Only reproduce the lines from the line containing "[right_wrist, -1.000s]" onward, exactly, through the final line of the data below.

## Exercise data:
· · · · · · ·
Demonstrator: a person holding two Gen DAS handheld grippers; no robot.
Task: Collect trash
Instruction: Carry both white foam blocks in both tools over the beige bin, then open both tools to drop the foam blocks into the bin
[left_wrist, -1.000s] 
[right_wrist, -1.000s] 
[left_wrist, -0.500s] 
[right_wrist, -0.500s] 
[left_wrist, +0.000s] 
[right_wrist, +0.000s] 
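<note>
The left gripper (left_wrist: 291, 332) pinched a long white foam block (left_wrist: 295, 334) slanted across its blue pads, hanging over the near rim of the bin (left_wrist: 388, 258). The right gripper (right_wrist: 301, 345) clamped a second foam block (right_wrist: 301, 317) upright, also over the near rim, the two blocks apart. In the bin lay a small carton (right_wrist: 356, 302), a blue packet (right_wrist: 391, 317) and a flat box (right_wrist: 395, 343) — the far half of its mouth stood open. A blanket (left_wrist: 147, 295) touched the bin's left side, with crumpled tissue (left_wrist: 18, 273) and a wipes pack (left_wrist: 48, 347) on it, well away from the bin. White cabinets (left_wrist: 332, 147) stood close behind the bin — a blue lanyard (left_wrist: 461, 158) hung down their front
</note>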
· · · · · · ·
## Result of this exercise:
[right_wrist, -1.000s] 
[left_wrist, -0.500s] 
[right_wrist, -0.500s] 
[left_wrist, +0.000s] 
[right_wrist, +0.000s] 
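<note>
The left gripper (left_wrist: 291, 332) pinched a long white foam block (left_wrist: 295, 334) slanted across its blue pads, hanging over the near rim of the bin (left_wrist: 388, 258). The right gripper (right_wrist: 301, 345) clamped a second foam block (right_wrist: 301, 317) upright, also over the near rim, the two blocks apart. In the bin lay a small carton (right_wrist: 356, 302), a blue packet (right_wrist: 391, 317) and a flat box (right_wrist: 395, 343) — the far half of its mouth stood open. A blanket (left_wrist: 147, 295) touched the bin's left side, with crumpled tissue (left_wrist: 18, 273) and a wipes pack (left_wrist: 48, 347) on it, well away from the bin. White cabinets (left_wrist: 332, 147) stood close behind the bin — a blue lanyard (left_wrist: 461, 158) hung down their front
</note>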

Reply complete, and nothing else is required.